Densho Digital Archive
Oregon Nikkei Endowment Collection
Title: Jim Tsujimura Interview
Narrator: Jim Tsujimura
Interviewer: Margaret Barton Ross
Location: Portland, Oregon
Date: July 24, 2003
Densho ID: denshovh-tjim_2-01-0014

<Begin Segment 14>

MR: You have continued to do other useful works. I'm thinking about Hiroshima Medical Team?

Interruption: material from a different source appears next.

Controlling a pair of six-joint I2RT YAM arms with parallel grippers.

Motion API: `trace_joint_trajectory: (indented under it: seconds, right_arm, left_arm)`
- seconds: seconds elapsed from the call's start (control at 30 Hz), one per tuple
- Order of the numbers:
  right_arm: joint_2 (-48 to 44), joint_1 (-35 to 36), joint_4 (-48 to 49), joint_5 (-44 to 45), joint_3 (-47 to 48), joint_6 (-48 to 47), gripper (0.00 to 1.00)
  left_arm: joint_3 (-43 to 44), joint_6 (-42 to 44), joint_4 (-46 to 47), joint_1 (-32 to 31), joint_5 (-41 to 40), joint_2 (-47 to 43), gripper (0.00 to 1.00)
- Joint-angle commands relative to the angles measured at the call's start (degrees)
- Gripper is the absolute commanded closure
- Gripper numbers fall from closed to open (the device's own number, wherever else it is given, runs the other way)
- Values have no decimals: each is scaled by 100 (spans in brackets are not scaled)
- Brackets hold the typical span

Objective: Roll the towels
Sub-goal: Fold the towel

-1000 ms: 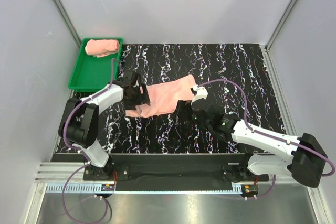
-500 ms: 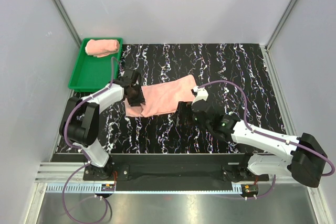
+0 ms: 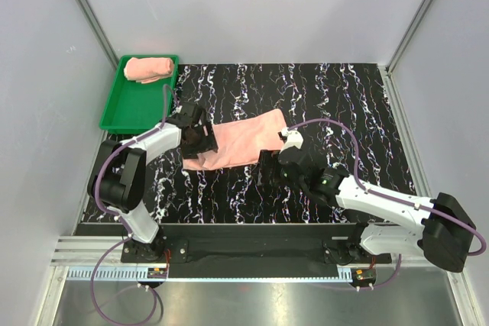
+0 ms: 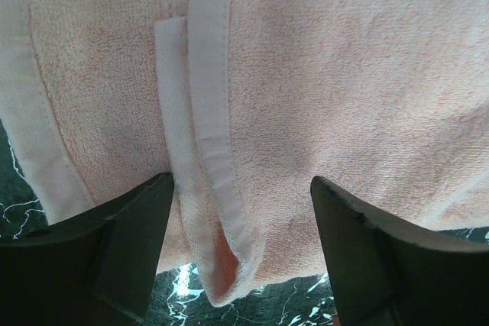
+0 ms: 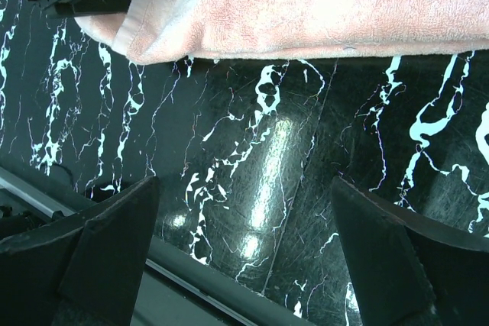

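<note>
While one rolled towel (image 3: 149, 69) sat at the far end of the green tray (image 3: 131, 111), a flat towel (image 3: 244, 137) lay spread on the black, white-veined tabletop (image 3: 344, 97). It ran slantwise from just right of the tray's near corner toward the middle. Both were the same plain salmon pink.

The left pincer (image 3: 203, 141) was down at the flat towel's left end. Seen from the left wrist, its two dark fingers (image 4: 130, 242) stood well apart, one on each side of the cloth's end. There the terry was doubled over, and a hem strip ran away from the camera between them. The gap between the fingers was far wider than the fold, so nothing was pinched. Whether the tips pressed on the cloth could not be told.

The right pincer (image 3: 266, 164) was by the flat towel's near long edge, toward its right end. From the right wrist, its fingers (image 5: 107, 257) were spread as wide as they went, with only bare tabletop between them. The towel's edge lay just beyond the tips, apart from them. The left pincer's dark body showed at that view's upper left corner.
</note>
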Motion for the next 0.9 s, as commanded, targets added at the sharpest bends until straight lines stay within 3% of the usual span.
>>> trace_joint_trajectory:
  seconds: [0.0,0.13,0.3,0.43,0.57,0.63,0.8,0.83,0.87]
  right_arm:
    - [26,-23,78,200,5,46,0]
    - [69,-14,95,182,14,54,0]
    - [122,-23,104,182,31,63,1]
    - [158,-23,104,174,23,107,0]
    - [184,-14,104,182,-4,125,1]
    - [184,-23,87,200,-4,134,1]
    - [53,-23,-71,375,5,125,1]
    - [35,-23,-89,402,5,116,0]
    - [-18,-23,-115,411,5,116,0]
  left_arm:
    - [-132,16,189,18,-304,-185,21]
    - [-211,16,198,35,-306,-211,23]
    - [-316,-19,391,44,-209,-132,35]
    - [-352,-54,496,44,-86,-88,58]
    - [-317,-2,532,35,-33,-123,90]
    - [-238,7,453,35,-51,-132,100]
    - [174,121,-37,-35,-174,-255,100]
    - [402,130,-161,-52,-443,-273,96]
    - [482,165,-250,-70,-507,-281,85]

JT: Yes. The national JACL introduced a bill to help the atomic bomb survivors, many who were American citizens, for one reason or another were caught in Japan. On several, several years, we tried to pass something, but it died in committee or sub-committee. I think they felt that if they pass such a law or bill, that would open a whole can of worms. I don't know what they're thinking, but the Hiroshima Medical Team volunteered to come over every two years since the '70s to examine the survivors. Now, some of the survivors were timid about that because they didn't want the life insurance company know; otherwise, they wouldn't renew their insurance, but they slowly came out. When I went to Seattle, the first year was 1981; the last was about '93. Every two years, I went up there on my own, paid my own expenses to assist the medical team. We saw about fifty to sixty over the Fourth of July weekend which took about three, four days. And I still remember some of that medical team that came over to assist us, to help the survivors. They passed away from radiation sickness. The reason I thought I would give it up in the '90s was because most of the damage that would occur to the eyes are found earlier or immediately after exposure to the radiation; therefore, I stopped going in '93.

MR: You said that the medical teams helping you had passed away?

JT: Some of the medical assistants or doctors who came over to examine the people or statisticians that came over with them. It was some of those people that passed away.

MR: I'm a little confused. Were they from America and they --

JT: They were from Japan --

MR: They were from Japan.

JT: Exposed to radiation.

MR: Okay. So they were already there?

JT: Right.

MR: Okay.

JT: And many of the survivors passed away, too.

MR: What kind of an experience was it to go over and see the damage every other year?

JT: Well, every other year, the team came to America. The only chance that I had, went to see the actual site and the monument in Hiroshima when I was invited to visit Japan in 1981. It was a beautiful park, but a horrible incident that occurred. Over two hundred thousand people that passed away, and I always would think to myself why did it have to be two cities, Hiroshima and Nagasaki? Why couldn't it have just been one? Well, that was up to the government to decide.

MR: I'm a little unclear about the logistics of this. I was under the impression that you went to Japan every two years?

JT: No, no, no. The medical team came here every two years to examine the survivors.

MR: And the survivors were here?

JT: Yes. They were caught in Japan but had moved back. But many were American citizens that were caught over there.

MR: Thank you for making that clear. I was mistaken.